Ma deuxième semaine, c´était ski. Avec des amis, ou disons avec presqu´uniquement des amis, dans la station la plus belle de France remplie de gens affreux et méchants qui parlent l´étranger. Et qui achètent, au passage, des lunettes à 150€.
Il n´y avait pas beaucoup d´arbres, mais de la neige, si. Résultat : on a beaucoup ri, beaucoup joué au tarot, beaucoup skié, beaucoup regardé le pas-ami-mais-ami-d´un-ami tenter de conquérir la soeur d´un ami, qui n´en pouvait plus, libérez-moi je vous en prie, ou au moins donnez-moi un couteau qu´on en finisse.
Marrant.
J´ai découvert pas mal de choses : bien que je sois capable de descendre à peu près tout, sans trop avoir peur, je n´avais pas de technique. Désormais, mes virages se font en planter de bâton, et j´ai assimilé les bases de carving.
Les deux techniques sont simples : le planter de bâton, ça consiste à, au moment de prendre un virage, propulser une sorte de pic en carbone dans la neige, à l´endroit précis où devrait aller le ski, afin d´initier le mouvement et de bloquer latrajectoire du ski, qui, dès lors, s´en va tout seul dans une direction étrange en vous laissant glisser sur la neige à plat ventre.
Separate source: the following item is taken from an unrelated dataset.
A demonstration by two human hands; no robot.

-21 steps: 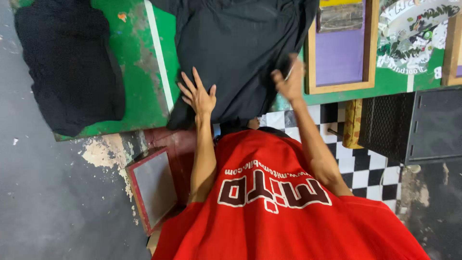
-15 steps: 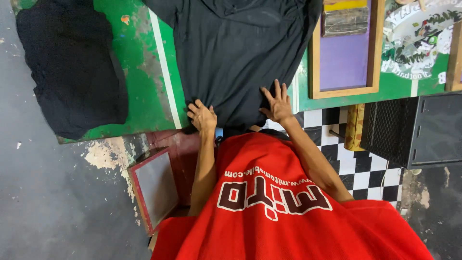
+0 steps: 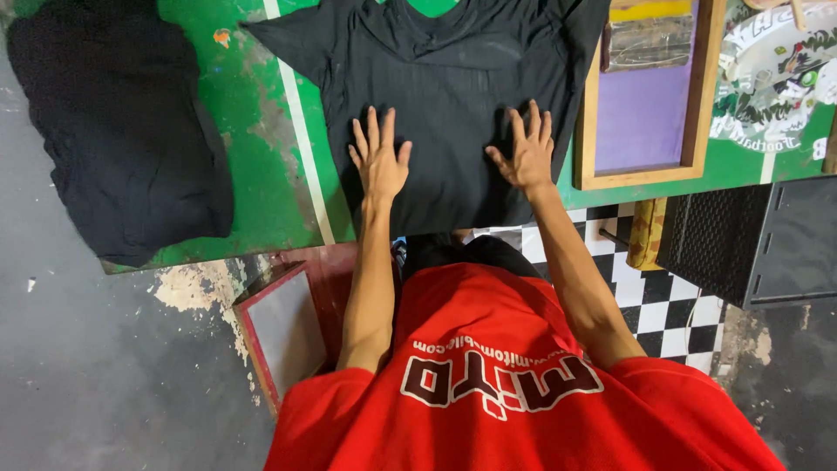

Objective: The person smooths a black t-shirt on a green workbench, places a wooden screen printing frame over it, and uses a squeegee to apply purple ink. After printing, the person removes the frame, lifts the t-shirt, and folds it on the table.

Quant au carving, il s´agit d´une méthode très élégante afin de faire des virages sinusoïdaux sans perte de vitesse : tout d´abord, comme il faut de la place, il est nécessaire d´attendre que tout les gens qui encombrent la piste et auraient pu vous aider en cas de chute s´en aillent. Dès lors, après une phase d´accélération absolument indispensable, il suffit de se pencher en avant en pliant les genoux et de reporter ses appuis sur l´un des skis afin de tourner automatiquement, le poids se trouvant appliqué sur les carres.
La beauté de ce procédé réside dans le fait qu´au moindre faux mouvement, à la moindre hésitation, l´un des skis, suivant sa courbe naturelle, va inexorablement se décider à atteindre le stade d´émancipation finale, et se barrer de son côté, vous laissant, encore une fois, embrasser la neige de tout votre corps.
Et cela, sans parler de l´incroyable technique dite de "je prends le champ de bosses en schuss, s´il vous plaît, vous auriez une petite cuillère pour ramasser mon bras ?" , ni même de l´ami qui s´entraîne à faire les plus gros nuages de neige en s´arrêtant. Tiens, tu étais en dessous ?
Marrant.
Et après-demain, je retrouve le train-train quotidien.